> [Required work]:
Starting at the first line, reproduce the listing below in full, exactly as given.

> [Data provided]:
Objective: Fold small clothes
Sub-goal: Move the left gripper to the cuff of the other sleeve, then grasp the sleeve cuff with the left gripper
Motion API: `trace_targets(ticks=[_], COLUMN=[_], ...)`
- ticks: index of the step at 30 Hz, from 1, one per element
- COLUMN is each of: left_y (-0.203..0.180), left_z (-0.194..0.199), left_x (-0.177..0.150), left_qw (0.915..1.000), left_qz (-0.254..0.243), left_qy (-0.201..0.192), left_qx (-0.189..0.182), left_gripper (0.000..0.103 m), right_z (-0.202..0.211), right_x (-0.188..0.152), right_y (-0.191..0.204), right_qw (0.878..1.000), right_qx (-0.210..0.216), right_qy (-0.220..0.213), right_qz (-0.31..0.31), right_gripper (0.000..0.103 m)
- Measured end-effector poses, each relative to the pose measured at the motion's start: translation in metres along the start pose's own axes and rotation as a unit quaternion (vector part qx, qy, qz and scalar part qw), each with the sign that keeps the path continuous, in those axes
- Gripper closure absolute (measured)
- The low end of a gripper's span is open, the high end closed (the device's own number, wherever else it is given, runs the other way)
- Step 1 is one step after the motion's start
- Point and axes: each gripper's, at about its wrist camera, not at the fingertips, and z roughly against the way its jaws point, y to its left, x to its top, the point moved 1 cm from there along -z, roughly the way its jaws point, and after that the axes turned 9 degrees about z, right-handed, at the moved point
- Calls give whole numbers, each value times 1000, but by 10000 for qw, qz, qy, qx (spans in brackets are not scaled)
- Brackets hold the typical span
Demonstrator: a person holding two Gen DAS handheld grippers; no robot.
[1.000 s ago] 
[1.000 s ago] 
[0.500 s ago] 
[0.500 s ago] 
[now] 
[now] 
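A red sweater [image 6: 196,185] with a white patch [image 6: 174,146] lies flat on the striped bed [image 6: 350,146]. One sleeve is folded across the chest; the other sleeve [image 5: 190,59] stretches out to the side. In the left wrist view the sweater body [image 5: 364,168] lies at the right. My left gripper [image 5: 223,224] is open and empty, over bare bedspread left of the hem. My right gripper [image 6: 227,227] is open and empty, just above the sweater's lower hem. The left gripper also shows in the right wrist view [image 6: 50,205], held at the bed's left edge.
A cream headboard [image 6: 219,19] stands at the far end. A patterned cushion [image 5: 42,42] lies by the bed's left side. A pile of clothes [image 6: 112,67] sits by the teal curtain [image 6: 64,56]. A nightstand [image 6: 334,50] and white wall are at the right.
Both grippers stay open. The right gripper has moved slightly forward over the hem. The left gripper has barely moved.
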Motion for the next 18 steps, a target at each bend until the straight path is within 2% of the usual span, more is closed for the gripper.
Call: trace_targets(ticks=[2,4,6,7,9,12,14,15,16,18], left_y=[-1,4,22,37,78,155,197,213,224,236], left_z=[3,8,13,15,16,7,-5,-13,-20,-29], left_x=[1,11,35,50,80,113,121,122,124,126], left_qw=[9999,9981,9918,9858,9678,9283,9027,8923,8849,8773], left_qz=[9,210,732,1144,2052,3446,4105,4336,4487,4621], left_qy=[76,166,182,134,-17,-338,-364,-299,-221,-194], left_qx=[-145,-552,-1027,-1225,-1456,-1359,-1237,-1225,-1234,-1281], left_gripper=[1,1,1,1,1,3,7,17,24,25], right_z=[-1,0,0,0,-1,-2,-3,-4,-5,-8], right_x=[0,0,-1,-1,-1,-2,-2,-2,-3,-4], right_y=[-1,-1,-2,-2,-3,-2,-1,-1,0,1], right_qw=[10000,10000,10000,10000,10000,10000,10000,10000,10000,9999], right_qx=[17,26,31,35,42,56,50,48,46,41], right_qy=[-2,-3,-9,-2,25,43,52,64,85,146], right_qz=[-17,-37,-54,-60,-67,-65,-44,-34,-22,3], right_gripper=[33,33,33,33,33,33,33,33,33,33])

> [Result for this exercise]:
Objective: Fold small clothes
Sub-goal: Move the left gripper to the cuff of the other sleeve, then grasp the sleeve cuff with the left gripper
Motion API: `trace_targets(ticks=[_], COLUMN=[_], ...)`
- ticks: index of the step at 30 Hz, from 1, one per element
- COLUMN is each of: left_y (-0.203..0.180), left_z (-0.194..0.199), left_x (-0.177..0.150), left_qw (0.915..1.000), left_qz (-0.254..0.243), left_qy (-0.201..0.192), left_qx (-0.189..0.182), left_gripper (0.000..0.103 m), right_z (-0.202..0.211), right_x (-0.188..0.152), right_y (-0.191..0.204), right_qw (0.878..1.000), right_qx (-0.210..0.216), right_qy (-0.220..0.213), right_qz (-0.31..0.31), right_gripper (0.000..0.103 m)
- Measured end-effector poses, each relative to the pose measured at the motion's start: translation in metres along the start pose's own axes and rotation as a unit quaternion (vector part qx, qy, qz and scalar part qw), each with the sign that keeps the path continuous, in those axes
- Gripper closure absolute (measured)
- The low end of a gripper's span is open, the high end closed (the device's own number, wherever else it is given, runs the other way)
- Step 1 is one step after the motion's start
- Point and axes: each gripper's, at about its wrist camera, not at the fingertips, and z roughly against the way its jaws point, y to its left, x to its top, the point moved 1 cm from there along -z, roughly the way its jaws point, and after that the axes turned 9 degrees about z, right-handed, at the moved point
- Calls give whole numbers, each value times 1000, but by 10000 for qw, qz, qy, qx (spans in brackets are not scaled)
- Brackets hold the typical span
Demonstrator: a person holding two Gen DAS handheld grippers; no robot.
[1.000 s ago] 
[1.000 s ago] 
[0.500 s ago] 
[0.500 s ago] 
[now] 
[now] 
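A red sweater [image 6: 196,185] with a white patch [image 6: 174,146] lies flat on the striped bed [image 6: 350,146]. One sleeve is folded across the chest; the other sleeve [image 5: 190,59] stretches out to the side. In the left wrist view the sweater body [image 5: 364,168] lies at the right. My left gripper [image 5: 223,224] is open and empty, over bare bedspread left of the hem. My right gripper [image 6: 227,227] is open and empty, just above the sweater's lower hem. The left gripper also shows in the right wrist view [image 6: 50,205], held at the bed's left edge.
A cream headboard [image 6: 219,19] stands at the far end. A patterned cushion [image 5: 42,42] lies by the bed's left side. A pile of clothes [image 6: 112,67] sits by the teal curtain [image 6: 64,56]. A nightstand [image 6: 334,50] and white wall are at the right.
Both grippers stay open. The right gripper has moved slightly forward over the hem. The left gripper has barely moved.
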Motion for the next 18 steps, a target at each bend until the straight path is within 2% of the usual span, more is closed for the gripper.
Call: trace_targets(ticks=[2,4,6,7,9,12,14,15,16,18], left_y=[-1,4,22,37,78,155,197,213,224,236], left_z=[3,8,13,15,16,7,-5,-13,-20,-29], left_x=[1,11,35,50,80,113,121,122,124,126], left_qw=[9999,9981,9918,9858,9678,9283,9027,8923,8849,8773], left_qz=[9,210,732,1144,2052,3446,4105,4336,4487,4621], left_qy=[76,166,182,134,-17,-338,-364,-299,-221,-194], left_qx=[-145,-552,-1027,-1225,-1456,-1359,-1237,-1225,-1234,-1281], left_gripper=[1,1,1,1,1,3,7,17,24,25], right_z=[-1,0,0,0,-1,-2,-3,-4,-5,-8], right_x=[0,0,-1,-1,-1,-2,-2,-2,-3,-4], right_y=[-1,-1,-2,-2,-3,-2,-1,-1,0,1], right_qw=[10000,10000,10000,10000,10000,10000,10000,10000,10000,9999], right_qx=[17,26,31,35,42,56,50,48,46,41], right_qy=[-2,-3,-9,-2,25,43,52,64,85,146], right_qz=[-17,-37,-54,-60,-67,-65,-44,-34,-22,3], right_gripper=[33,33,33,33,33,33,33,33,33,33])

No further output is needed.